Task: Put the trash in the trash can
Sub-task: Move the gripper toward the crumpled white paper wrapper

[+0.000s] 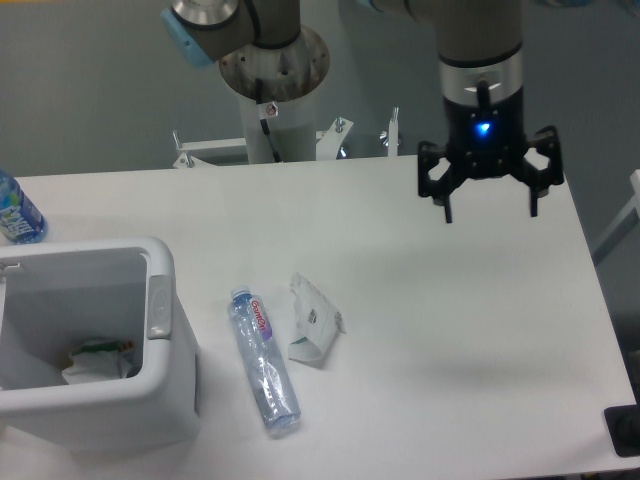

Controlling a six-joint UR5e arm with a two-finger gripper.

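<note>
Two pieces of trash lie on the white table near its middle front. A clear plastic bottle [263, 358] with a red-and-white label lies lengthwise, cap end away from me. Just to its right rests a crumpled white paper packet [312, 320]. The large white trash can [160, 350] stands at the front left, with a grey tab on its right rim and some crumpled waste inside. My gripper [490, 212] hangs open and empty above the table's back right, far from both pieces.
A blue-labelled water bottle [17, 212] stands at the far left edge of the table [450, 350]. The robot's base column [275, 100] rises behind the table's back edge. A dark object [625, 430] sits at the front right corner.
</note>
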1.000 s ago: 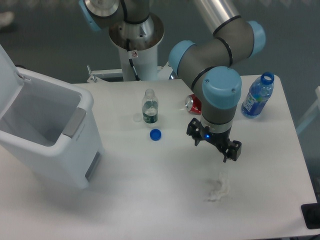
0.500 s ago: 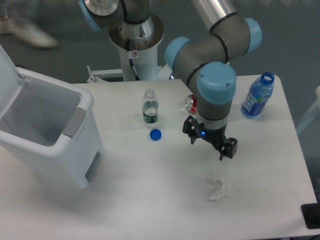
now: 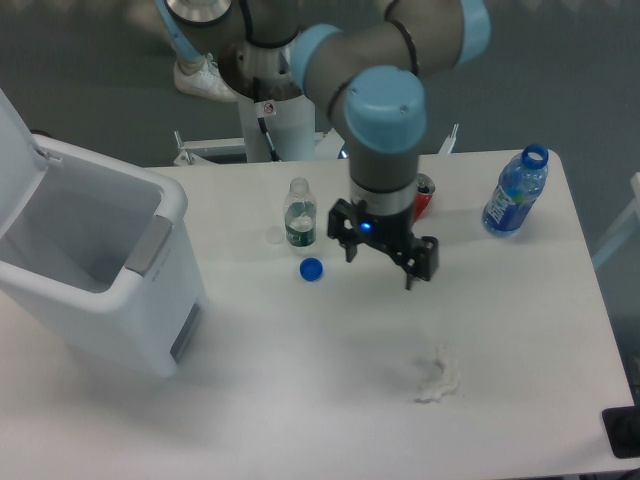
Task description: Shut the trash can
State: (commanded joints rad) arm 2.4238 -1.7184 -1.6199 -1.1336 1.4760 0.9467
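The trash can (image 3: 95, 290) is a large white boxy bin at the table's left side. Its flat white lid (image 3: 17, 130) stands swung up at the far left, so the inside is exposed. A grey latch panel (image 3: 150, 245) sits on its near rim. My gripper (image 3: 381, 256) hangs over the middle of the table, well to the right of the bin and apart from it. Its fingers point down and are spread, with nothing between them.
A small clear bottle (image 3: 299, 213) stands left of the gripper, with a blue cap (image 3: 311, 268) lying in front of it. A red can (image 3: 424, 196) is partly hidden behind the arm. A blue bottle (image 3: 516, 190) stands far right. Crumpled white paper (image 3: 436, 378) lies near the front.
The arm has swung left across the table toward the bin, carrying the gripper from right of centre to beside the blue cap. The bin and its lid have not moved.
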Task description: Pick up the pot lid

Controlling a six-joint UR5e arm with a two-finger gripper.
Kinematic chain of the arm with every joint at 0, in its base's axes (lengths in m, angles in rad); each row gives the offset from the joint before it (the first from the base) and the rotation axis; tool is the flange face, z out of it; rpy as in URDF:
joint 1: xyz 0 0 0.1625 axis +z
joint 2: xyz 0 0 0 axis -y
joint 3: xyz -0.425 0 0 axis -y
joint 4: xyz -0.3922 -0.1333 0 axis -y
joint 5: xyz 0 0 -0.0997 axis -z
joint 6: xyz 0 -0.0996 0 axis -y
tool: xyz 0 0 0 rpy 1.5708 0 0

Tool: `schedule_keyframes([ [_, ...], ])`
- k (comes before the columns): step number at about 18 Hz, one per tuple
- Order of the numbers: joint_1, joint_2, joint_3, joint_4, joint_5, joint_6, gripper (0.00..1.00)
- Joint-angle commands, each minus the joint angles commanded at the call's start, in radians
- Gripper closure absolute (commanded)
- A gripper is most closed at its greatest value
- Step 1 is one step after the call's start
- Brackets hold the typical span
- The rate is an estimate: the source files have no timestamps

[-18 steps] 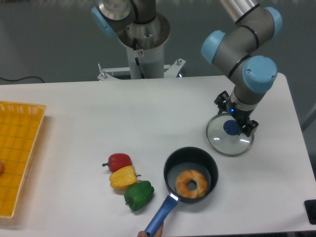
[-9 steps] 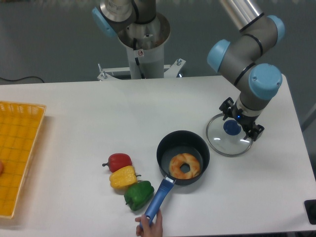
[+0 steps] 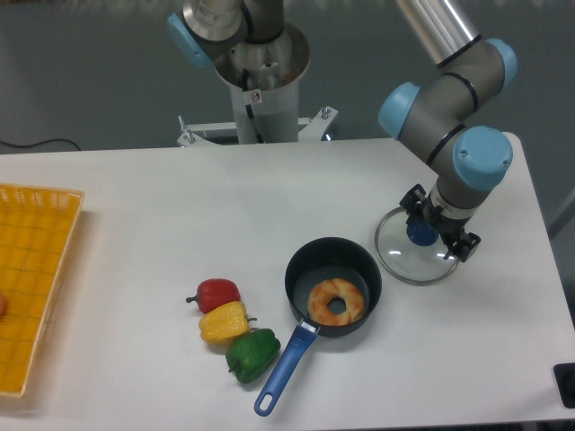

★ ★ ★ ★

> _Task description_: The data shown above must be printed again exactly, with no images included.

> _Exercise result_:
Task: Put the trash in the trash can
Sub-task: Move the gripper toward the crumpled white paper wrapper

[+0.000s] 

Controlling a six-joint UR5e arm with a two-finger gripper.

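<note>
Two pieces of trash lie on the white table near its middle front. A clear plastic bottle [263, 358] with a red-and-white label lies lengthwise, cap end away from me. Just to its right rests a crumpled white paper packet [312, 320]. The large white trash can [160, 350] stands at the front left, with a grey tab on its right rim and some crumpled waste inside. My gripper [490, 212] hangs open and empty above the table's back right, far from both pieces.
A blue-labelled water bottle [17, 212] stands at the far left edge of the table [450, 350]. The robot's base column [275, 100] rises behind the table's back edge. A dark object [625, 430] sits at the front right corner.
</note>
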1.000 s ago: 
0.500 s ago: 
now: 
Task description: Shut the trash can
State: (commanded joints rad) arm 2.4238 -1.7184 -1.6199 -1.1336 1.4760 0.9467
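The trash can (image 3: 95, 290) is a large white boxy bin at the table's left side. Its flat white lid (image 3: 17, 130) stands swung up at the far left, so the inside is exposed. A grey latch panel (image 3: 150, 245) sits on its near rim. My gripper (image 3: 381, 256) hangs over the middle of the table, well to the right of the bin and apart from it. Its fingers point down and are spread, with nothing between them.
A small clear bottle (image 3: 299, 213) stands left of the gripper, with a blue cap (image 3: 311, 268) lying in front of it. A red can (image 3: 424, 196) is partly hidden behind the arm. A blue bottle (image 3: 516, 190) stands far right. Crumpled white paper (image 3: 436, 378) lies near the front.
The arm has swung left across the table toward the bin, carrying the gripper from right of centre to beside the blue cap. The bin and its lid have not moved.
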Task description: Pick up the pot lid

Controlling a six-joint UR5e arm with a two-finger gripper.
Kinematic chain of the arm with every joint at 0, in its base's axes (lengths in m, angles in rad); each row gives the offset from the joint before it (the first from the base) and the rotation axis; tool is the flange face, z out of it; rpy as in URDF:
joint 1: xyz 0 0 0.1625 axis +z
joint 2: xyz 0 0 0 axis -y
joint 3: xyz -0.425 0 0 axis -y
joint 4: xyz -0.3922 -0.1333 0 axis -y
joint 5: xyz 0 0 -0.0997 axis -z
joint 6: xyz 0 -0.0996 0 axis -y
tool: xyz 0 0 0 rpy 1.5708 0 0

Tool: `schedule_keyframes([ [_, ...], ])`
- k (comes before the columns): step number at about 18 Hz, one per tuple
- Order of the numbers: joint_1, joint_2, joint_3, joint_4, joint_5, joint_6, gripper (0.00..1.00)
- Joint-angle commands, each minus the joint angles commanded at the call's start, in radians
- Gripper closure absolute (commanded)
- A gripper is most closed at its greatest value
- Step 1 is one step after the call's start
- Brackets hold the typical span
- The rate is an estimate: the source files have no timestamps

[-18 steps] 
[-9 steps] 
[+0 steps] 

The complete output has now been given.